今回ご紹介するのは、映画「Riceboy ライスボーイ」。
1990年代のカナダを舞台に、韓国から移住したシングルマザーと一人息子の葛藤、絆、そして自身のルーツを探る旅を描いたヒューマンドラマです。
世界中の映画祭で30以上の賞を受賞し、日本でも2026年4月から全国順次劇場公開され、「深く胸を打つ傑作」と高い評価を得ています。
この作品の背景や見どころをご紹介します。
↓予告編↓
あらすじ
若くして恋人を亡くし未婚の母となったソヨンは、赤ん坊の息子ドンヒョンを連れてカナダのバンクーバー郊外へと移住する。ソヨンは工場で働きながら、言葉や文化の壁、人種差別に直面する日々の中、懸命に息子を育てていく。やがて16歳となったドンヒョンは英語名「デービッド」を名乗り、すっかりカナダでの生活に馴染んでいた。しかし、彼の心の奥底では自身のルーツ、特に一度も会ったことのない父親の存在への思いが次第に募っていく。そんなある日、二人に届いた衝撃的な知らせをきっかけに母と息子は初めて韓国へ帰郷し、悲しみの過去と対峙することになるーー。
監督の実体験がベース
監督・脚本・編集を務めたアンソニー・シム自身も、1986年生まれで、1990年代初頭に8歳で韓国からカナダへ移住したバックグラウンドを持っています。
監督自身の半生が色濃く反映されているため、移民が直面する現実や心理描写が極めてリアルで、一面的ではない「等身大のアジア人親子の姿」が丁寧に描き出されています。

映画としての魅力・映像美
・16ミリフィルムによる柔らかな質感
本作は16ミリフィルムで撮影されており、90年代という時代の空気感や、過去の記憶を覗き見ているような、温かくも切ない独特の映像美が特徴です。
・画面比率(アスペクト比)の変化
カナダでのシーンは「4:3」という少し窮屈な画面比率で描かれ、彼らが異国で感じている孤立感や抑圧が表現されています。

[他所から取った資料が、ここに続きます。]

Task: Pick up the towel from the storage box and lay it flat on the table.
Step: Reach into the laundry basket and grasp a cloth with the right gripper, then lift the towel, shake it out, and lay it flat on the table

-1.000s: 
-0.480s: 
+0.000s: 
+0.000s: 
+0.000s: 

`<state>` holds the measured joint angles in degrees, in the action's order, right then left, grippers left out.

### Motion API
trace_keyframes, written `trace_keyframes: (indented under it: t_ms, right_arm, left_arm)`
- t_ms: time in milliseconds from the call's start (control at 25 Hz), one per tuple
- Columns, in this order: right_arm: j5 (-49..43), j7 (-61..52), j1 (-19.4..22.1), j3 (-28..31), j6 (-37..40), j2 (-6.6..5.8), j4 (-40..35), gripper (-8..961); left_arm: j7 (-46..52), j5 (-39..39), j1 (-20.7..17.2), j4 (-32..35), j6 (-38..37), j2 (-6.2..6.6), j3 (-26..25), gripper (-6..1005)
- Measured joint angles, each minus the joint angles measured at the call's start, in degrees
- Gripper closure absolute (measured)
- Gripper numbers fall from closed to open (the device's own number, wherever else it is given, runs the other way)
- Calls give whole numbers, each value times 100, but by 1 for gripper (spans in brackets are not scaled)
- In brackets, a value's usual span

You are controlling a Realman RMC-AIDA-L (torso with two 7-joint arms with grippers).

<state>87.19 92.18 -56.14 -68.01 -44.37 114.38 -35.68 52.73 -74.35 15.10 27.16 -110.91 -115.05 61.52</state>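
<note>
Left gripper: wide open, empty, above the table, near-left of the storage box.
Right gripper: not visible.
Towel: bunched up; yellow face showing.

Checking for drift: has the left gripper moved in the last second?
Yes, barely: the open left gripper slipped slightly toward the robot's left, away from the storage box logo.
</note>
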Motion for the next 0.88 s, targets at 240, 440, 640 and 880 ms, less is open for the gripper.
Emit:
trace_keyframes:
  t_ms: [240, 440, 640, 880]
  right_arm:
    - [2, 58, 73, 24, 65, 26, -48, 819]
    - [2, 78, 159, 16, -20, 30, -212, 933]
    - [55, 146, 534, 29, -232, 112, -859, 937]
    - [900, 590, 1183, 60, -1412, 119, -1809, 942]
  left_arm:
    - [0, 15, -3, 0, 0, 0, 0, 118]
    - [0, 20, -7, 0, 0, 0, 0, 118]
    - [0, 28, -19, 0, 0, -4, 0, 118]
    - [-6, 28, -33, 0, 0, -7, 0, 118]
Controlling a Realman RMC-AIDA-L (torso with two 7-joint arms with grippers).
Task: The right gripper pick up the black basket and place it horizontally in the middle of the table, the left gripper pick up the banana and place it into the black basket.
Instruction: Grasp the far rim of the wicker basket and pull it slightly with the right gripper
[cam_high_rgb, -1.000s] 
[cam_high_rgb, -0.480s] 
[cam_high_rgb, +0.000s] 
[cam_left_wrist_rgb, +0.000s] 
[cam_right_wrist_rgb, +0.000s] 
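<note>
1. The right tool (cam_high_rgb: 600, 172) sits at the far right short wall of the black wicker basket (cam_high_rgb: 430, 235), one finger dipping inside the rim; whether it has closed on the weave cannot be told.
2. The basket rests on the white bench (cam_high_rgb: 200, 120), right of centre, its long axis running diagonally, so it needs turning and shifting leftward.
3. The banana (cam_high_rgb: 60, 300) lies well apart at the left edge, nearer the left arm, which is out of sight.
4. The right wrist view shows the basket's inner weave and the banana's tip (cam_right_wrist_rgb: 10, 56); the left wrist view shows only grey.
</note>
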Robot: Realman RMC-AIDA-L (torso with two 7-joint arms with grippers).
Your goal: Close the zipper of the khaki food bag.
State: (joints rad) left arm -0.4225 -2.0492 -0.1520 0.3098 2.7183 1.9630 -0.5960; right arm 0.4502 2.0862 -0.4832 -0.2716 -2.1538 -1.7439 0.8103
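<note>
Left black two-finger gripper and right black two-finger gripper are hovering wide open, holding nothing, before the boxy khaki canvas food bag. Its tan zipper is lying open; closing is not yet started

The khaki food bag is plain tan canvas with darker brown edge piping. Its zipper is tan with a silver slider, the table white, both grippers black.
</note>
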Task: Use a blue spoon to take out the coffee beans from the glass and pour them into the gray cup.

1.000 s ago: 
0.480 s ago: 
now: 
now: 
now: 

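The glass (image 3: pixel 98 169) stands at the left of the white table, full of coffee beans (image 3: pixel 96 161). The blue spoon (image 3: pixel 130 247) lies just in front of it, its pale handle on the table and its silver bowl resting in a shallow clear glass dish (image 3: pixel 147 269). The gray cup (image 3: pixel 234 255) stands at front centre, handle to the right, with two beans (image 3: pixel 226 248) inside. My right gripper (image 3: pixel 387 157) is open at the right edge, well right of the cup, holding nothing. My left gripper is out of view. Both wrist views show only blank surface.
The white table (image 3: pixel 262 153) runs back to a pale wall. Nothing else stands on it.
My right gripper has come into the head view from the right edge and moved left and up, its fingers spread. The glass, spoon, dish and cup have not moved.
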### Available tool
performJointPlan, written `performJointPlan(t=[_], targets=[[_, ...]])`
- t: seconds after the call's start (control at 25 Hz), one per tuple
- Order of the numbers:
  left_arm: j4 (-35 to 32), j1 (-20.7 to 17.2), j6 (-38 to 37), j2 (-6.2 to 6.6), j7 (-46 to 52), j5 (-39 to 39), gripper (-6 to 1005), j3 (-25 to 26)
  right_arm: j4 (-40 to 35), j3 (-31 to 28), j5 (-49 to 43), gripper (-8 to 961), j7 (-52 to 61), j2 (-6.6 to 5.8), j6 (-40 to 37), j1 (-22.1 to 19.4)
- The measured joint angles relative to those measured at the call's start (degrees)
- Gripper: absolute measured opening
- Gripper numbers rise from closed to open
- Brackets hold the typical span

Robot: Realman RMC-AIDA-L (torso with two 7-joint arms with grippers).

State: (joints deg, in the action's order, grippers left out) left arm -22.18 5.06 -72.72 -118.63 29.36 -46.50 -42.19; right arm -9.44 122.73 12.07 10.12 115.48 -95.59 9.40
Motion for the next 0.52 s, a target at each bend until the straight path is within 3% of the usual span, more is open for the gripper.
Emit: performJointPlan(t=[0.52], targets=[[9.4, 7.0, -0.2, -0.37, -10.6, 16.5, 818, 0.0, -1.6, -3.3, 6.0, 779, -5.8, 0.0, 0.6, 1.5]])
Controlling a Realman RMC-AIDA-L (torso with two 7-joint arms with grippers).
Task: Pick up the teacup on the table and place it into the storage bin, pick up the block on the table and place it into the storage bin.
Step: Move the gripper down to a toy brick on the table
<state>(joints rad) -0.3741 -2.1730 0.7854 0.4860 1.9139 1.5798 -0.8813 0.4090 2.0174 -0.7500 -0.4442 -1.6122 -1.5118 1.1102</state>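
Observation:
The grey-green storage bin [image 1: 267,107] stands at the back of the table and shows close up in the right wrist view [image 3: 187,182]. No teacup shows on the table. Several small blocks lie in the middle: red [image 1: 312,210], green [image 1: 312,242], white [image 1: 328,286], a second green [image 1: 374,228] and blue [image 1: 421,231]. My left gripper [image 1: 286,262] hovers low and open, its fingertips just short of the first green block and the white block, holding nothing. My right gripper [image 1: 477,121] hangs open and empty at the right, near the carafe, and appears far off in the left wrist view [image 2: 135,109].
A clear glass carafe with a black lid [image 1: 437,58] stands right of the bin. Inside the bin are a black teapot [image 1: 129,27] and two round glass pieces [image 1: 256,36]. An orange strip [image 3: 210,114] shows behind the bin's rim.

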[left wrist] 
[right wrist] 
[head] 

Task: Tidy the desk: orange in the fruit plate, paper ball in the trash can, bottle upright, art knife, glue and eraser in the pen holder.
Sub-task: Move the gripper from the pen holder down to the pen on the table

これが、物語の展開や舞台の変化によってどのように変わるかも見どころの一つです。
・こだわりの長回し
カメラを細かく切らず、じっくりと役者の演技を追うロングテイク(長回し)が多用されており、まるでドキュメンタリーを観ているかのように、登場人物たちに深く感情移入させられます。

タイトルの由来
原題の『Riceboy Sleeps』は、アイスランドのポストロックバンド「シガー・ロス(Sigur Rós)」のヨンシー&アレックスによるアルバムのタイトルからインスピレーションを受けており、映画全体の静かで詩的な音楽・世界観にも大きな影響を与えています。

感想
16mmフィルムによる記憶の残像を想起させるような映像美と、長回しの多用により生まれる余白を通して、作品を鑑賞しながら、自分自身とも向き合うような感覚になる映画体験でした。人生のままならなさを描きつつも、母親が息子に向ける愛情の尊さに胸を打たれる傑作でした。
親子の普遍的な愛、そして「自分のアイデンティティとは何か」を静かに問いかけてくる、優しく温かい感動作をぜひ、ご覧ください。